And actually whether that's God, the universe, spirit, a higher force. I now do have a belief that there is something there, that there is a higher force. And it just, I'll tell you what makes life a little bit more exciting just to be open to that rather than close to it, to be able to have deeper conversations. And I'll give you an example probably two months ago when I did my last men's event in London. We do also somatic breath work. And I don't participate myself,
someone else does. But I had an enlightening experience there where I essentially saw Jesus and then saw Goddess come in and, and it was incredibly powerful that my own mind created that. And it was very, very enlightening. It's like an out of body experience. And that's exciting, Yeah. To be able to do that and to be able to to know that you can create that inner peace and that inner enlightenment as just as a man. Yeah, yeah, it's fascinating.
I think there's a woman called Doctor Lisa Miller who's done a lot of research on the role of spirituality of mental and emotional health. And her view is that we're all innately spiritual beings that, that actually we just lose our connection with it rather than have to build our connection with it. And it's often about
reconnecting to that. And, and it's fascinating based on what we do know about the neuroscience of altered states of consciousness and mystical states, that there seems to be a, a commonality of spiritual experiences through these altered states of consciousness. It's it's sort of it leads us there, whether, you know, whatever you want to call it, whatever you end up just deciding to believe in or have faith in, all roads lead back to, to some sense of
spirituality. And I think you're absolutely right. I think, you know, I most of my life grew, kind of grew up as a pretty staunch intellectual atheist. I was like, yeah, but there's no evidence. So why would I believe in that? And actually, it's a pretty bleak place to live from because you're like, well, I have to see something and feel something to believe it. Otherwise it's not worth anything. And actually, that just cuts you
off from. Yeah, the excitement and I don't even the expansiveness that comes with actually going. There's so much and I think that's maybe where all of the states of consciousness come in is it shows you that there is so much that you do not know. And it's that not knowing that I think underpins faith. Faith is underpinned by an inevitable non knowing or kind of a gap in certainty.

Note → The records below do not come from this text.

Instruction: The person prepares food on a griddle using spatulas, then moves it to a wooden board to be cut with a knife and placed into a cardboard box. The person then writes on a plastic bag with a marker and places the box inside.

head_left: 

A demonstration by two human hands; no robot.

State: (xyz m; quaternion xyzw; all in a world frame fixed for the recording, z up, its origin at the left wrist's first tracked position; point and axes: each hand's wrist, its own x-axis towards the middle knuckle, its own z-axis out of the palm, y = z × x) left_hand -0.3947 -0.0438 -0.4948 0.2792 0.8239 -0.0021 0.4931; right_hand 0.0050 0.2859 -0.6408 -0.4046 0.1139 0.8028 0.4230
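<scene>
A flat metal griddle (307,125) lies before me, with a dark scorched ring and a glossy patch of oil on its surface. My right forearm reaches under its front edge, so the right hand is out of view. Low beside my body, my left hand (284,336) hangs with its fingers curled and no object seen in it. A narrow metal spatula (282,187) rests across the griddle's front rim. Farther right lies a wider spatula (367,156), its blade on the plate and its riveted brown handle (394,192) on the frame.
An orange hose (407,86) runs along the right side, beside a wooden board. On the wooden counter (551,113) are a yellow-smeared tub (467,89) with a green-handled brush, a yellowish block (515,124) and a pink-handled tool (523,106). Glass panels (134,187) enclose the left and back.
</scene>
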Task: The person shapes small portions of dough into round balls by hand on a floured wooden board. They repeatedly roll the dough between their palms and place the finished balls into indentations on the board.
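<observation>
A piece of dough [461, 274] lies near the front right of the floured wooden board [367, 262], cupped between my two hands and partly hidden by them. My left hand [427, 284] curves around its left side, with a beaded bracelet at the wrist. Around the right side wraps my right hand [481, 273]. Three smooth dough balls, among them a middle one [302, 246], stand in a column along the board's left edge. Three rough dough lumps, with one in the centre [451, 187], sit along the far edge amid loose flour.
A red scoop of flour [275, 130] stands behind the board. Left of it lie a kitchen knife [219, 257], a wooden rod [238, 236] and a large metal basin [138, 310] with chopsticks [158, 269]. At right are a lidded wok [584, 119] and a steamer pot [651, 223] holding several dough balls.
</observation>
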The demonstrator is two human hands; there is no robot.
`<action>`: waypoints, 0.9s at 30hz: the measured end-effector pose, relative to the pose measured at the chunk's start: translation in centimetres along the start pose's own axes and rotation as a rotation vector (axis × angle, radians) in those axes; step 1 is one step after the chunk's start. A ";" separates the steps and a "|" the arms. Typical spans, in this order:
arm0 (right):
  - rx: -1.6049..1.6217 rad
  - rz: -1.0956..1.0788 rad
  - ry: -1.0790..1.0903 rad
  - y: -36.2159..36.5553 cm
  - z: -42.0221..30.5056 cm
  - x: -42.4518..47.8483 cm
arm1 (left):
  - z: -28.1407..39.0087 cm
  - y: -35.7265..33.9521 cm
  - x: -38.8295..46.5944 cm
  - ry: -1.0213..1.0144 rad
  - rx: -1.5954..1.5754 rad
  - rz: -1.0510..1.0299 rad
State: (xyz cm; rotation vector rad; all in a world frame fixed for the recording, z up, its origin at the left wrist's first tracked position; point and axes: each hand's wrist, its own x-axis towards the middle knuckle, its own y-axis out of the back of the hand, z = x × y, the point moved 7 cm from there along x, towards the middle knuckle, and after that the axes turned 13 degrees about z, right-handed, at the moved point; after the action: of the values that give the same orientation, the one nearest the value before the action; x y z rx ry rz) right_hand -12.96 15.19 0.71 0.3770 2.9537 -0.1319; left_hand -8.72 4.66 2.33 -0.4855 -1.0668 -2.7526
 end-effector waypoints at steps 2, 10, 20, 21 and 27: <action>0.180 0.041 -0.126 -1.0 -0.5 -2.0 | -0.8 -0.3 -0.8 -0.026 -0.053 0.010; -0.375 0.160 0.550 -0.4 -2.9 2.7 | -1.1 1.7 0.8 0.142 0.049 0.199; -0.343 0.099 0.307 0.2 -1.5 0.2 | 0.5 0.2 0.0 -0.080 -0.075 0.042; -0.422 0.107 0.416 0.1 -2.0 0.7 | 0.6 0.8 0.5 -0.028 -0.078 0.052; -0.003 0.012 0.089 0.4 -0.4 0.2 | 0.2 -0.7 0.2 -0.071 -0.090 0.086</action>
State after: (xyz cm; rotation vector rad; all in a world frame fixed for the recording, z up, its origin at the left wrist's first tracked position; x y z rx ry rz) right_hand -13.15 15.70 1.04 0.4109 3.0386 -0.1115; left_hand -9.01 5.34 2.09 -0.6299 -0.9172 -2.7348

And to think that you to think with absolute certainty that you know, everything is pretty naive in my, in my opinion. And so I think once you connect to something that shows you how little you know, that's where faith starts to to bleed into into your life. What would you say in what's been the most breathtaking experience that you've had or you've seen witnessed through like conscious connected breath
work? So the one that I spoke to for myself was, was like a light bulb moment that that turned on. I think everything has happened since. So that was the one where I went, oh, I wonder how one would go about teaching this to other people. And I had a conversation with the guy that run that session. Now I'm still in touch with the week after that. And I was like, oh, OK. And that and that to me has kind of changed my life trajectory. I've seen.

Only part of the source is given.